Dışarıda yağmur durmuştu; fırtına sonrasında hızla hareket eden bulutların arasında parlayan güneşin soluk ışınları, bembeyaz güzel Kent kıyısını ve Admiralty iskelesinin etrafında kümelenen düzensiz eski evleri aydınlatıyordu. Marguerite Blakeney verandaya adım atıp denize doğru baktı. Durmadan değişen bulutların gölgesi altında, beyaz yelkenleri açılmış güzel bir uskuna, esintiyle birlikte yavaşça dans ediyordu. Bu, Sör Percy Blakeney’nin DAY DREAM’iydi. Armand St. Just’ü Fransa’ya götürmeye hazırdı ki o Fransa, birkaç adamın hayalini kurduğu ama gerçekleştirmek için kimsenin kendinde gerekli gücü bulamadığı yeni bir ütopyayı eski geleneklerin külleri üstüne kurmak için monarşiyi yerle bir eden, dine saldıran, toplumu yok eden kanlı ve kaynayan Devrim’in hükmü altındaydı.
Uzaklardan iki kişi, Balıkçı Misafirhanesi’ne doğru yaklaşıyordu. Biri yaşça büyük bir adamdı; devasa bir yüzü, beyaz saçları, garip perçemleri ve denizci olduğunu hemen açığa vuran kendine özgü sallantılı yürüyüşü vardı. Diğeri ise genç, zayıf bir adamdı; koyu renk kıyafetleri düzgün ve şık görünüyordu, paltosunu da üstüne almıştı. Sinekkaydı tıraşlıydı, koyu saçlarıysa asil alnına düşüyordu.

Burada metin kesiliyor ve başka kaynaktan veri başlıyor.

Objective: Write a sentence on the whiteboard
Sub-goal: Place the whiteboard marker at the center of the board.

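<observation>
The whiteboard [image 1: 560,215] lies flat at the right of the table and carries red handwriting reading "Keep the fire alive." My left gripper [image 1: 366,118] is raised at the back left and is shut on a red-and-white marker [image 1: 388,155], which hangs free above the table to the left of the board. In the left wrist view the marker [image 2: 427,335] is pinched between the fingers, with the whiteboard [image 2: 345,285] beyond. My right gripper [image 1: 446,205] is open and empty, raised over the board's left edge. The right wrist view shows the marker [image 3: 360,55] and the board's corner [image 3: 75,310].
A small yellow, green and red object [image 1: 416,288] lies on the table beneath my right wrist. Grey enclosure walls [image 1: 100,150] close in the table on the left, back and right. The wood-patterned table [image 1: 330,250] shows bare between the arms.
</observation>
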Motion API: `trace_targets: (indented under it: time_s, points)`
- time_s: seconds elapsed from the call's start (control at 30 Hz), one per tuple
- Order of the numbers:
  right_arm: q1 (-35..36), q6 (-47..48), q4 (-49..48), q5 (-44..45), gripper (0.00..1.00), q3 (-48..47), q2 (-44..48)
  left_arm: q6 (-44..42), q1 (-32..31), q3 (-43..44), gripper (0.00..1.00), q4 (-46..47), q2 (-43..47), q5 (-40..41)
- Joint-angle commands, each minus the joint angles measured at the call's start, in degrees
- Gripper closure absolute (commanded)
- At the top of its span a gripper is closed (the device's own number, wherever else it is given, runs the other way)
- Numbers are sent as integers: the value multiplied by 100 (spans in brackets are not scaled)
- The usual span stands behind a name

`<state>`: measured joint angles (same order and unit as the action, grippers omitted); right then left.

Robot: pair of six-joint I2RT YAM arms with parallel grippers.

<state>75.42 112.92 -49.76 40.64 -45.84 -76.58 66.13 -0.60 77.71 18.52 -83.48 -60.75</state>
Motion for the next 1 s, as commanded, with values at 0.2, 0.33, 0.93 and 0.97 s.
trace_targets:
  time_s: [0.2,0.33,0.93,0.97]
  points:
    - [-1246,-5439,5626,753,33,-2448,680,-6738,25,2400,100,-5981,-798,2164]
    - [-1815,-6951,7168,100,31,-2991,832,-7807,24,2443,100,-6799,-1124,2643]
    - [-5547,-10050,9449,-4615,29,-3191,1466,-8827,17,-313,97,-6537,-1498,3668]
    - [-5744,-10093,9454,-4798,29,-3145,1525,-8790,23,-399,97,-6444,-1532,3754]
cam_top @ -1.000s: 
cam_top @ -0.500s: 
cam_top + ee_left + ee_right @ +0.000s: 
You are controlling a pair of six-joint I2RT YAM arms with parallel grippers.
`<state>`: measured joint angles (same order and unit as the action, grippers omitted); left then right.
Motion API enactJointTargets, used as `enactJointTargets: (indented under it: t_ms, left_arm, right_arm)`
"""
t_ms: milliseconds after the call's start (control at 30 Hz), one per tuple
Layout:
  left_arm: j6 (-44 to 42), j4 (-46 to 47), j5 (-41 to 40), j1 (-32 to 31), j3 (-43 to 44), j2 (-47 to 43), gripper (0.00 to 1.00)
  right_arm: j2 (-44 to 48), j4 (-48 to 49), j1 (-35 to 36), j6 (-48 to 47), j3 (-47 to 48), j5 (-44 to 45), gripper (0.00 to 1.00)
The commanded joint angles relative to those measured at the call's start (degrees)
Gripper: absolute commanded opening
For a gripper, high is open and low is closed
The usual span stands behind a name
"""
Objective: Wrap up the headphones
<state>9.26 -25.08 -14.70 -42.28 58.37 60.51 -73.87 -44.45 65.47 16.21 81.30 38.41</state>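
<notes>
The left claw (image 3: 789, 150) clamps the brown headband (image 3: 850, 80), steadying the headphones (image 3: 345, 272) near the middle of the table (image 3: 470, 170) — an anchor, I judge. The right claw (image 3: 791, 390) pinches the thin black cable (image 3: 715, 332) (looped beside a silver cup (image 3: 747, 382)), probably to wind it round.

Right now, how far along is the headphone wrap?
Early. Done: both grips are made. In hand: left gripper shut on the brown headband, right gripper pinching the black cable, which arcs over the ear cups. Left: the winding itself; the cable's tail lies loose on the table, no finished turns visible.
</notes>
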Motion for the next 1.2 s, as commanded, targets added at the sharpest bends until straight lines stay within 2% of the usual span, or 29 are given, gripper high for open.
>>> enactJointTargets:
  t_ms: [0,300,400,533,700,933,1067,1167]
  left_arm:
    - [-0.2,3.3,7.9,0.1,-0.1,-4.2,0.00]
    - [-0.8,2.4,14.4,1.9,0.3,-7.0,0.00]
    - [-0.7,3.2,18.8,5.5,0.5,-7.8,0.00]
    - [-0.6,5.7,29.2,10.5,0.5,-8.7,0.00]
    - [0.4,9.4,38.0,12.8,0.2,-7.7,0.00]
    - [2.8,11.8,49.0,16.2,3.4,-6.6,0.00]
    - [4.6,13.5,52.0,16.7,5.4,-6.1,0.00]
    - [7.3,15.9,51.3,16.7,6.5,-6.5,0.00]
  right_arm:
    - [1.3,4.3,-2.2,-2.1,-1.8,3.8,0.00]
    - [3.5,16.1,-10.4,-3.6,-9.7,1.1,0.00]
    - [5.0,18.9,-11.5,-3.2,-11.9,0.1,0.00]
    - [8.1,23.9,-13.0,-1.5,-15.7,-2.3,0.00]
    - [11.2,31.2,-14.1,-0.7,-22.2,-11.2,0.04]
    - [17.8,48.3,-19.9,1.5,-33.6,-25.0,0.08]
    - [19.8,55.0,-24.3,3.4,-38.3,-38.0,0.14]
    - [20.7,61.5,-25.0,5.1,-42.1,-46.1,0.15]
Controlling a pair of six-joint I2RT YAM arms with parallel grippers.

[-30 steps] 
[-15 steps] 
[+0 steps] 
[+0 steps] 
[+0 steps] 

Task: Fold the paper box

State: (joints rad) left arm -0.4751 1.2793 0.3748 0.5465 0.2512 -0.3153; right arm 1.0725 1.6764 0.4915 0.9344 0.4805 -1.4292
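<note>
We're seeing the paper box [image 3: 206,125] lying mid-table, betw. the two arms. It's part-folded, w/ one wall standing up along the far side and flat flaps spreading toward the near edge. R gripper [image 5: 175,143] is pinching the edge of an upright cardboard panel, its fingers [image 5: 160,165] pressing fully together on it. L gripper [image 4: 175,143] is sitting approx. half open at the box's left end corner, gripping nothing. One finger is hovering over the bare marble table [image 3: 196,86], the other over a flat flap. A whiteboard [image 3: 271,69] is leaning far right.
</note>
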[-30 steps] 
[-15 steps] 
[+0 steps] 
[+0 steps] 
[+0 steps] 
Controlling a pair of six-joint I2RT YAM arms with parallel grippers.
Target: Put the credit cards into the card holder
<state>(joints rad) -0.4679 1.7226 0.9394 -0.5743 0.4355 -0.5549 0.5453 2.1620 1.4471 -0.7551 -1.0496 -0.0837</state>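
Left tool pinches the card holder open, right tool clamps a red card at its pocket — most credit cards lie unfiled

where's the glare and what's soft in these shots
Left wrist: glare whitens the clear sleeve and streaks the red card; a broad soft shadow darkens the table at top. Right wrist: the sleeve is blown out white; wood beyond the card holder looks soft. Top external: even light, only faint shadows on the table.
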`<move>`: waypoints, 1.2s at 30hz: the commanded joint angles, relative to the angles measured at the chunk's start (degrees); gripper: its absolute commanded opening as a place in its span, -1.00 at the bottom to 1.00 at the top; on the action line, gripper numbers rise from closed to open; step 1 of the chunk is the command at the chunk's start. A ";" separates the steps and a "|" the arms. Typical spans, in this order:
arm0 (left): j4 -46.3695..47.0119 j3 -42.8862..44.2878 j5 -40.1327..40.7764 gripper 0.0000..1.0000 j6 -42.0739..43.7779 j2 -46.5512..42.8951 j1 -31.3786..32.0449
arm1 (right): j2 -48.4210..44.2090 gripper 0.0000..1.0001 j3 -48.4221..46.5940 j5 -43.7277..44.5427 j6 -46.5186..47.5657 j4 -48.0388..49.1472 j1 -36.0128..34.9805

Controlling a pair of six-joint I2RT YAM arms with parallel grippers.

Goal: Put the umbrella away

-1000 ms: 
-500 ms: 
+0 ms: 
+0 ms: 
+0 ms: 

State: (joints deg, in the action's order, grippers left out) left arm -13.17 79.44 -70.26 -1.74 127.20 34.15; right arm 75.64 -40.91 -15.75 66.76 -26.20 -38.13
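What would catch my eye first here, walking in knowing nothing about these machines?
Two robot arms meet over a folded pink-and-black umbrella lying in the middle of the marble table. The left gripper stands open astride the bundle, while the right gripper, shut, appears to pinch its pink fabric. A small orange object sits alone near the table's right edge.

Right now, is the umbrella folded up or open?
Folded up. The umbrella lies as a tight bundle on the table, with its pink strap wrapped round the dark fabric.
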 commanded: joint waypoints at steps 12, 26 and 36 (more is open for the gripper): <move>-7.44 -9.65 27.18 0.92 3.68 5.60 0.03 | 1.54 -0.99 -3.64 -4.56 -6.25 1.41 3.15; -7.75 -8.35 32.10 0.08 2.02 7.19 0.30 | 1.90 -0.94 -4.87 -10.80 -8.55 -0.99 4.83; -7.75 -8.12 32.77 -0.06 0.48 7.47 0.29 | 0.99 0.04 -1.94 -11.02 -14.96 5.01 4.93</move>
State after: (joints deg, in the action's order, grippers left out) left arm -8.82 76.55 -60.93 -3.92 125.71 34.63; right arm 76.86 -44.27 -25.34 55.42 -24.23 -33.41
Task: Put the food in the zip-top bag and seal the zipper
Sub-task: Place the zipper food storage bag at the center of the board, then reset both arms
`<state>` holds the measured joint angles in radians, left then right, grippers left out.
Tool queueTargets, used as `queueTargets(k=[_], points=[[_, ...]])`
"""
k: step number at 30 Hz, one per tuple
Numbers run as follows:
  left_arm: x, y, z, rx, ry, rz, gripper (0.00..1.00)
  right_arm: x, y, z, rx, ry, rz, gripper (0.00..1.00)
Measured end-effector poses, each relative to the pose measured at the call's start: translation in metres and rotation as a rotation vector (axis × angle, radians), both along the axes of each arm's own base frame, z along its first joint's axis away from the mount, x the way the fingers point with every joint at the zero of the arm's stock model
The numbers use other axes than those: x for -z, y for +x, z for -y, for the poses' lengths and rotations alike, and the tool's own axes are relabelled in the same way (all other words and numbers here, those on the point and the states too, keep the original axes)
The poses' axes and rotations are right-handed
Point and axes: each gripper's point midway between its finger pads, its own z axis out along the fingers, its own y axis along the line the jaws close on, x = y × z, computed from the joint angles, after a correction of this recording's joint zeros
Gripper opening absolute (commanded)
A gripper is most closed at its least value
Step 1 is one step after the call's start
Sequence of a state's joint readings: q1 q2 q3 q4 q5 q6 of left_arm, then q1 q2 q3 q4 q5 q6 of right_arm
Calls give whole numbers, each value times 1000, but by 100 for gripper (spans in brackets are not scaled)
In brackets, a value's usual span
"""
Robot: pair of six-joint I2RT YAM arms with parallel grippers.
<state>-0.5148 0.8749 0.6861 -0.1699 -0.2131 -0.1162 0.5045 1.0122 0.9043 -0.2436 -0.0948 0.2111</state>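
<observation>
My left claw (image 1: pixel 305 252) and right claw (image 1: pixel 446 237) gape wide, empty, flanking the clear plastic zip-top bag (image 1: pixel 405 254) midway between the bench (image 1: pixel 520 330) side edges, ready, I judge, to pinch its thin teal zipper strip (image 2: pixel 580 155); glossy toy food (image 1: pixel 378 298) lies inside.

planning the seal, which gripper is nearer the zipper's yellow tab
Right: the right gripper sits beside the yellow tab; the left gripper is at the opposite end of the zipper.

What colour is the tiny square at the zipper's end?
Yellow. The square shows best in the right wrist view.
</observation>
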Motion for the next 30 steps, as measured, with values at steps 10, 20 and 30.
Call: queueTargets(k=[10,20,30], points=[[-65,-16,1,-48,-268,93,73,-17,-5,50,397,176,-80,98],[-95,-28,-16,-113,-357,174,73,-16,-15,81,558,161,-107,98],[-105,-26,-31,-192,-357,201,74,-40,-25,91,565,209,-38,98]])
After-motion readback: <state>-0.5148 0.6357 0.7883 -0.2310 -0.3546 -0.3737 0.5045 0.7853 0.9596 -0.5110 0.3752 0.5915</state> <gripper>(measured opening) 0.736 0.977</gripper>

“Armand!” dedi Marguerite Blakeney yaklaşanın o olduğunu anlayınca, gözyaşlarına rağmen güzel yüzünü mutlu bir gülümseme kapladı.
Bir iki dakika sonra kardeşler birbirlerini kollarıyla sarmalamıştı bile. Bu sırada yaşlı kaptan da yanlarında hürmetle bekliyordu.
“Mösyö St. Just gemiye binene dek ne kadar zamanımız var, Briggs?” diye sordu Leydi Blakeney.
“Hanımefendi, yarım saat içinde demir alsak iyi olur,” diye cevap verdi yaşlı adam, gri saçlarıyla oynuyordu.
Kolunu kardeşinin koluna atan Marguerite, onu falezlere doğru götürdü.
“Yarım saat,” dedi efkârlı bir şekilde denize bakarken, “yarım saat sonra benden çok uzaklarda olacaksın Armand! Ah! Buradan ayrılacağına inanamıyorum, canım benim! Percy’nin buralarda olmadığı ve tamamen birlikte geçirdiğimiz şu son birkaç gün, tıpkı bir rüya gibi hemencecik geçip gitti.”
“Çok uzağa gitmiyorum tatlım benim,” dedi genç adam kibarca. “Aşılacak dar bir boğaz, birkaç kilometrelik de yol var. Yakında tekrar geleceğim.”
“Hayır, mesele mesafe değil Armand, Paris’in korkunçluğu… Şu an…”
Falezin ucuna ulaştılar. Denizden gelen hafif esinti, Marguerite’in saçlarını yüzüne doğru savuruyor, yumuşak dantel atkısının uçlarını tıpkı beyaz ve esnek bir yılanmışçasına boynuna doluyordu. Çok uzaklara bakmaya çalıştı, ufkun ötesinde Fransa’nın kıyıları uzansa da buradan görünmüyordu. Diyetini isteyen, çocuklarından kan vergisi alan acımasız ve inatçı Fransa’nın kıyıları…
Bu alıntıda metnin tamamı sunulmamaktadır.